Abstract: Deep Neural Networks (DNN) are currently of great interest in research and application. The training of these networks is a compute intensive and time consuming task. To reduce training times to a bearable amount at reasonable cost we extend the popular Caffe toolbox for DNN with an efficient distributed memory communication pattern.

To achieve good scalability we emphasize the overlap of computation and communication and prefer fine-granular synchronization patterns over global barriers. To implement these communication patterns we rely on the the ”Global address space Programming Interface” version 2 (GPI-2) communication library. This interface provides a light-weight set of asynchronous one-sided communication primitives supplemented by non-blocking fine-granular data synchronization mechanisms. Therefore, CaffeGPI is the name of our parallel version of Caffe. First benchmarks demonstrate better scaling behavior compared with other extensions, e.g., the Intel TM Caffe. Even within a single symmetric multiprocessing machine with four graphics processing units, the CaffeGPI scales bet-ter than the standard Caffe toolbox. These first results demonstrate that the use of standard High Performance Computing (HPC) hardware is a valid cost saving approach to train large DDNs. I/O is another bottleneck to work with DDNs in a standard parallel HPC setting, which we will consider in more detail in a forthcoming paper.

"Asynchronous Execution in DLR's CFD Solvers" (Thomas Gerhold, DLR)

Abstract: In the recent years, DLR have developed a prototype of TAU with shared memory parallelization by dynamic allocation of tasks to the threads, which enabled for asynchronous execution of tasks and for overlap of communication and computation by using GASPI. With the experiences gained the development of a  TAU successor has been started, which is based (so far) on a static task model. Both approaches are presented in the talk.

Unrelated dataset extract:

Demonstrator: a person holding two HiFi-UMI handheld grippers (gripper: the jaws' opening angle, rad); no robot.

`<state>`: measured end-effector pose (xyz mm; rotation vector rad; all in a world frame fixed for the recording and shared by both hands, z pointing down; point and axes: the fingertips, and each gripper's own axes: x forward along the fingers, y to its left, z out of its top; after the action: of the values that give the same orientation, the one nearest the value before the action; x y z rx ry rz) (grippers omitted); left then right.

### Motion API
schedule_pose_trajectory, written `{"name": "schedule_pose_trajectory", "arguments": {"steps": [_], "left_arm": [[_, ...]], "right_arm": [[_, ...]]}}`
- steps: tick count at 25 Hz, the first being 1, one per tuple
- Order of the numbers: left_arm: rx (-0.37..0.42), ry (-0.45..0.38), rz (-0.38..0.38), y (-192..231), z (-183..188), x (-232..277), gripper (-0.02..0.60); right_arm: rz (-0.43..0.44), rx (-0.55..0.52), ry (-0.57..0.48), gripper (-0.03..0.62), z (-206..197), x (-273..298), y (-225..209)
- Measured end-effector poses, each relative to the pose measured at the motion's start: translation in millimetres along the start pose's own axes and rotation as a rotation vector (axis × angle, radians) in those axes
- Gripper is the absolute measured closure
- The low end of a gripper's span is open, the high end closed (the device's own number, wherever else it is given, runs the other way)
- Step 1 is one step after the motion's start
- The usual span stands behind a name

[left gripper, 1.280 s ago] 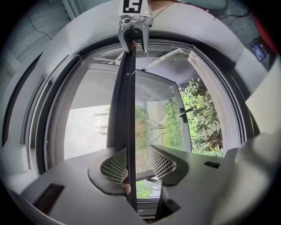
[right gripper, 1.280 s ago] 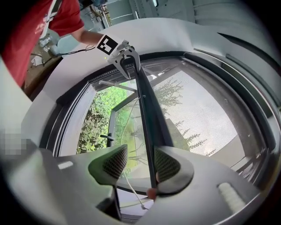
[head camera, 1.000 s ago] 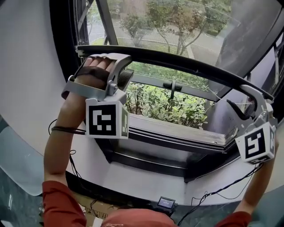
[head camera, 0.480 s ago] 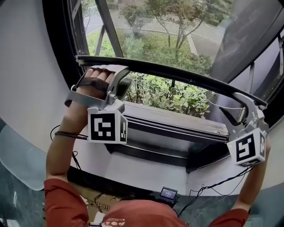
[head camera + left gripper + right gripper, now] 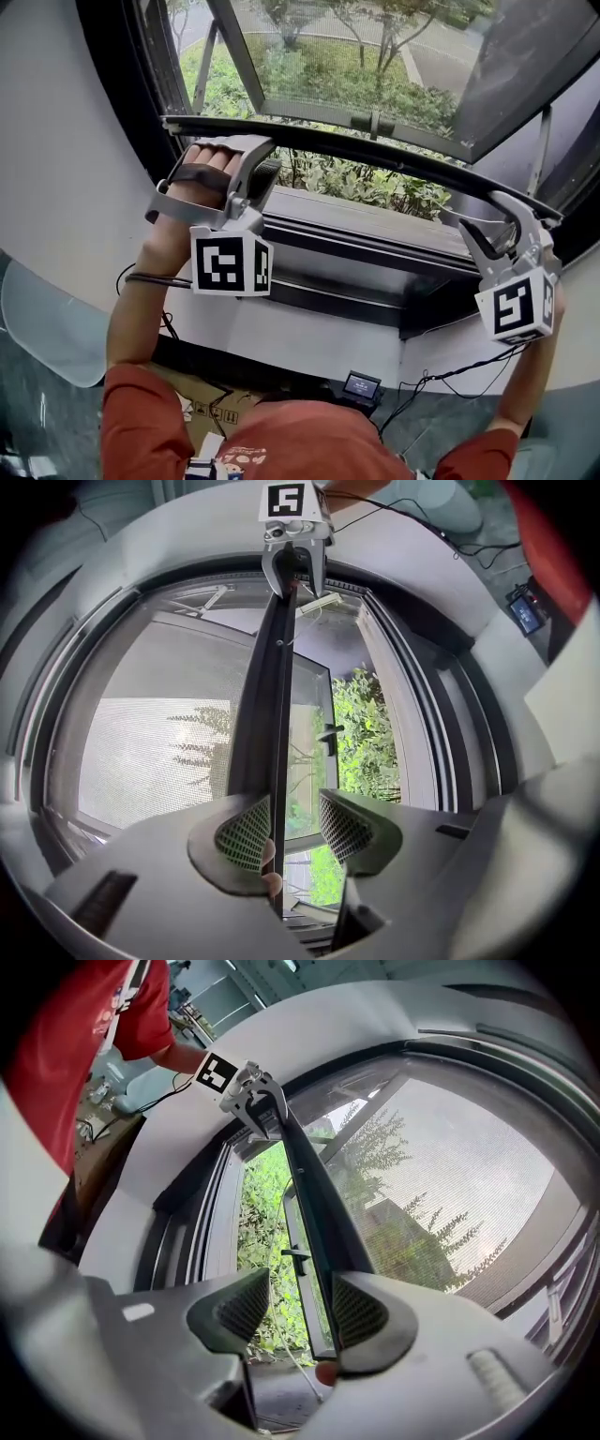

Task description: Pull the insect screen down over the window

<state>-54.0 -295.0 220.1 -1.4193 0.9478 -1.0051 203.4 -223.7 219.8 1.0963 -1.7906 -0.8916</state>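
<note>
The insect screen's black bottom bar [image 5: 375, 155] runs across the window, with grey mesh [image 5: 356, 56] stretched above it. My left gripper [image 5: 267, 159] hooks the bar near its left end. In the left gripper view the bar [image 5: 272, 696] passes between the jaws of the left gripper [image 5: 286, 832], lying against the left pad with a gap to the right pad. My right gripper [image 5: 473, 220] hooks the bar's right end. The bar [image 5: 319, 1194] rests against the right pad of the right gripper [image 5: 289, 1312], clear of the left pad. Both grippers are open.
Under the bar an open gap shows green bushes [image 5: 375, 187] and the dark window sill [image 5: 375, 234]. The outer sash with its handle [image 5: 373, 122] stands open behind the mesh. Cables and a small device [image 5: 361, 384] lie below by the white wall.
The bar and both grippers have come down together. More mesh shows above the bar, and the gap between bar and sill has narrowed.
</note>
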Motion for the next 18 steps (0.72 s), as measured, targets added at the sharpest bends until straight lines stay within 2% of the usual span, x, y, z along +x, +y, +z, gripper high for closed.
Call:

Session 2: Interoperability (chair: Dr Mark Bull, EPCC)

Current near-term and mid-term architecture trends all suggest that the first generation of Exascale computing systems will consist of distributed memory nodes, where each node is powerful, and contains a large number of (possibly heterogeneous) compute cores. The number of parallel threads of execution will likely be on the order of 10^8 or 10^9, split between multiple layers of hardware parallelism (e.g. nodes, cores, hardware threads and SIMD lanes).

The “silver bullet” of parallel programming models is a single API that can address all these parallel threads across all these hardware layers with maximum performance, yet can also be highly productive and intuitive for the programmer. Given the timescales involved in inventing and standardising a programming API, producing robust implementations, and porting large scale applications, and with the first Exascale hardware likely to appear in the next 5-7 years, we are forced to conclude that this “silver bullet” is in practice unachievable in the short to medium term. 

For a small number of pioneer Exascale applications, it may be possible to invest the effort in porting them to highly specialised, low-level, system-specific APIs. For the larger second wave of applications that follows, this effort, and the resulting lack of portability and sustainability, will be unacceptable. We must expect, therefore, that the majority of Exascale applications will make use of combinations of existing, though possibly enhanced, programming APIs, where each API is well standardised, and is specific to one or two layers of hardware parallelism.

Although there remains room for improvement in individual programming models and their implementations, the main challenges lie in interoperability between APIs, both at the specification level and at the implementation level.

"Shared Notifications in GASPI" (Christian Simmendinger, T-Systems SfR)

GASPI is a PGAS communication library which is based on the concept of one-sided, notified communication. The synchronization context here is bundled together with a one-sided message such that a communication target becomes able to test for completion of the received one-sided communication.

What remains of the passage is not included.